A General Survey of

SPEECH RECOGNITION PROGRAMS

(Updated August 4, 2009)

 

Itamar Even-Zohar

For a comparison of the SR application see Table #1.

For a list of available languages see Table #2.

For other tables see Comparative Tables.

 

Table of Contents

Languages served by Speech Recognition

Manufacturers of Speech Recognition

A Historical Note

Microsoft Speech Recognition: Office 2003, Vista and Windows 7

Discussion Forums / Support Groups for MS Speech

A Comparative Evaluation

Factors involved with SR Functionality

Concluding Remarks

Information

 

Languages served by Speech Recognition

Speech Recognition (“SR”) is available for a limited number of languages.
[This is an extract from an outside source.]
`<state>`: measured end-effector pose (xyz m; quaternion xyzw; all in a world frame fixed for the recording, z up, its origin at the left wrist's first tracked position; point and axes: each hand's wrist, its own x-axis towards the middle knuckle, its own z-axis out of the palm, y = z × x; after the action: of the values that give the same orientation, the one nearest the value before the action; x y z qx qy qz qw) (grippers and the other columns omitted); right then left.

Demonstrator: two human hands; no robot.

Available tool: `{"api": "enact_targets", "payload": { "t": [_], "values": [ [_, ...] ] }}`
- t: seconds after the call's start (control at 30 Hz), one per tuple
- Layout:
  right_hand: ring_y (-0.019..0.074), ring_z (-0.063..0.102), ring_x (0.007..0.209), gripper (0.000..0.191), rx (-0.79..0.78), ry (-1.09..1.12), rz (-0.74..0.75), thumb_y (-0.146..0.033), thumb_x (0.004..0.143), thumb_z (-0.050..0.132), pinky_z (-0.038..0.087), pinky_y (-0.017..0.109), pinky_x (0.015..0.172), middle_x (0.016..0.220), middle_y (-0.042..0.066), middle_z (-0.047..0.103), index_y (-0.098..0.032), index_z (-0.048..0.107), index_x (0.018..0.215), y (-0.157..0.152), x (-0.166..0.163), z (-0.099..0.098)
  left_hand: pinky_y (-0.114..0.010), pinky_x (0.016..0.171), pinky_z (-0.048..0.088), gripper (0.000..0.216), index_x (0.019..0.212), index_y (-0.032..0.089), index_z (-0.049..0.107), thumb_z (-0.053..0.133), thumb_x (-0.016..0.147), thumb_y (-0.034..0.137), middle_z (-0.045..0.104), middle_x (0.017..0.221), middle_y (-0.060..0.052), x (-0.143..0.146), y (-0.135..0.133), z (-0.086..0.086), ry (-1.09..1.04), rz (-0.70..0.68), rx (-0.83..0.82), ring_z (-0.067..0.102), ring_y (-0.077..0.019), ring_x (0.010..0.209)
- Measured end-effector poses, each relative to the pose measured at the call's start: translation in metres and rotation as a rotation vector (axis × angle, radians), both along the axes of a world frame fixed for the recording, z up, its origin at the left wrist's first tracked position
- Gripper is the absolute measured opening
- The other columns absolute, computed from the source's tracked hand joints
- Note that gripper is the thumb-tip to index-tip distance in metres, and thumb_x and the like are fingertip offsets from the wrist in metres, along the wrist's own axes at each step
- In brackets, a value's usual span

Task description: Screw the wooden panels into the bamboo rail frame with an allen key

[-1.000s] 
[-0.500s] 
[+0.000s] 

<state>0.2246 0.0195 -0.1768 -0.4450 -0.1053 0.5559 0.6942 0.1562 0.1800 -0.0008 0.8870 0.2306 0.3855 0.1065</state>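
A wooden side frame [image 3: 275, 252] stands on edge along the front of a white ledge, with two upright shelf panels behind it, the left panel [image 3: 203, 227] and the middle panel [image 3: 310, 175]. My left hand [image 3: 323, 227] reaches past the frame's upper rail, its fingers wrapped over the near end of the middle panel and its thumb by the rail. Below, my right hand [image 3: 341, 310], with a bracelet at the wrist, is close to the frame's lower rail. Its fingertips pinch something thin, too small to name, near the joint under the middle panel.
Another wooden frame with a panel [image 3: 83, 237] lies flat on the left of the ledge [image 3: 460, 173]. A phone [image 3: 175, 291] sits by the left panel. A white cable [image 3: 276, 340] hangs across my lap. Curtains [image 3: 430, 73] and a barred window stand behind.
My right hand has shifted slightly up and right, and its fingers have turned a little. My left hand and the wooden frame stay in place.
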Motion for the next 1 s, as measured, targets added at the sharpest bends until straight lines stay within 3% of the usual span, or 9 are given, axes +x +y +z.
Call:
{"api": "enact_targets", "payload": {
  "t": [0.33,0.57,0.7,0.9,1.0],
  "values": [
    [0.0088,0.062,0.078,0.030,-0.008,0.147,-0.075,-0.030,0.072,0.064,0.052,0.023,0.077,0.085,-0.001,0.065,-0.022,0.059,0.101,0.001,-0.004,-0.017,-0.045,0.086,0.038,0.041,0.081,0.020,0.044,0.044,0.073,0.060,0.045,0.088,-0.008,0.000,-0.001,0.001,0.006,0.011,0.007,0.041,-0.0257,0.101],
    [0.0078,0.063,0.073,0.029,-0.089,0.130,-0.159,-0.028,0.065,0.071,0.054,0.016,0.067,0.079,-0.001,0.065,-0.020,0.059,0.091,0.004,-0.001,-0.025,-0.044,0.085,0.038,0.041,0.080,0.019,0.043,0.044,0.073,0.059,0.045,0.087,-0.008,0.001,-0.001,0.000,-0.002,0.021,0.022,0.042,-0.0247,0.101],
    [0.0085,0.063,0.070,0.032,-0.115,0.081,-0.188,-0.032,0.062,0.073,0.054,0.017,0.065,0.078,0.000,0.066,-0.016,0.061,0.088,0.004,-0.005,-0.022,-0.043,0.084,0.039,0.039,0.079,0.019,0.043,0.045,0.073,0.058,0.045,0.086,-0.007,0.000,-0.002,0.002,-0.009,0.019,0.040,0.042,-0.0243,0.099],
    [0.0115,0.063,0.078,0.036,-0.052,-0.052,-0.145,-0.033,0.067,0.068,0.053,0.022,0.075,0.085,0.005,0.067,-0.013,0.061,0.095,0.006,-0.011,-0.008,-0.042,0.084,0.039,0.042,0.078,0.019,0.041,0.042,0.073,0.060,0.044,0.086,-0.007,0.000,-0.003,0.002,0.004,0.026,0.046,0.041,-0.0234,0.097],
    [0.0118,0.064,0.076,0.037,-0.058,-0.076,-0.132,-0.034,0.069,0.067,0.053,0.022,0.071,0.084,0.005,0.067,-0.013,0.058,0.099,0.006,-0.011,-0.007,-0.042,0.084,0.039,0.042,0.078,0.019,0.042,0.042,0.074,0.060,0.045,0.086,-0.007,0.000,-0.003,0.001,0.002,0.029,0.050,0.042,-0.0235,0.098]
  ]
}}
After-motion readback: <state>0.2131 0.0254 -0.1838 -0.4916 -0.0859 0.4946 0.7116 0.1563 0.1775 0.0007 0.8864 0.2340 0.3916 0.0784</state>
There are competing programs for the following:

 

For Windows

English (US, UK, Australian, South East Asian, Indian), Spanish, French, German, Dutch, Italian, Mandarin Chinese (Simplified Chinese and Traditional Chinese), Japanese, and Swedish.

 

SR applications for Brazilian Portuguese, Catalan, Austrian German, and Arabic are no longer available.

 

(For a complete list of, and details about, the available languages for Windows see Table #2.)

 

For Macintosh

English (US and UK), German, Italian, and Spanish.

 

Manufacturers of Speech Recognition

For Windows

Only two companies now provide major applications for speech recognition for Windows: Nuance and Microsoft.  Nuance provides Dragon NaturallySpeaking (DNS for short; latest version: 10), which works under Windows 98, 2000, XP, Vista, and Windows 7. Microsoft provides Office SR in Office 2003 under Windows XP, and “Windows Speech Recognition” (WSR) as a built-in feature of Windows Vista and Windows 7 (all versions).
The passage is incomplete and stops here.